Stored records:
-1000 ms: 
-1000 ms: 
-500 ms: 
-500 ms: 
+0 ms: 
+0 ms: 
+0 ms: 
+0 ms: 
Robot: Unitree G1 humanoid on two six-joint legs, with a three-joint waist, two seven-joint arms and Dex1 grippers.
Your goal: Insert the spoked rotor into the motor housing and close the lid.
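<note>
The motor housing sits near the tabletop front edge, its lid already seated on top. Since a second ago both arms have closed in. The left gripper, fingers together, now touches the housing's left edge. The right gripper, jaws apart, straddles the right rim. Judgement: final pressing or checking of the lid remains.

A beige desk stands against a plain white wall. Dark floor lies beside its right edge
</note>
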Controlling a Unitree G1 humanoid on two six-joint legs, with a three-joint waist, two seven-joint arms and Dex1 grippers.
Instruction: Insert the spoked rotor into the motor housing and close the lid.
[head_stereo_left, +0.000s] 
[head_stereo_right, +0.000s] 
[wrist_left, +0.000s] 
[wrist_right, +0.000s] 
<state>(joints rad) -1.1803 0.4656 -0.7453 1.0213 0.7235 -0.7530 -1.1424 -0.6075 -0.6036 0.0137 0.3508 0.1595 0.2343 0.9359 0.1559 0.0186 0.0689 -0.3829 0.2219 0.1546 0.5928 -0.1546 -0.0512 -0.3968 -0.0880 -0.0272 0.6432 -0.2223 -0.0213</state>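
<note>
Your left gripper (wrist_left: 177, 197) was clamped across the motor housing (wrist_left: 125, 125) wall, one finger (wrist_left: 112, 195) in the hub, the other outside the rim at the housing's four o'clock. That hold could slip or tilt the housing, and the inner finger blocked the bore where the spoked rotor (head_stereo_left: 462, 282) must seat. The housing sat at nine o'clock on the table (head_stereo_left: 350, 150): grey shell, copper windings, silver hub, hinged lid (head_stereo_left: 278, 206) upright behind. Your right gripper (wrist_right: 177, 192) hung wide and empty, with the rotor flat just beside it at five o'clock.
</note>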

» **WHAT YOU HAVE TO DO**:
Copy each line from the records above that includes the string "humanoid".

» **OUTPUT BELOW**:
Robot: Unitree G1 humanoid on two six-joint legs, with a three-joint waist, two seven-joint arms and Dex1 grippers.
Controlling a Unitree G1 humanoid on two six-joint legs, with a three-joint waist, two seven-joint arms and Dex1 grippers.

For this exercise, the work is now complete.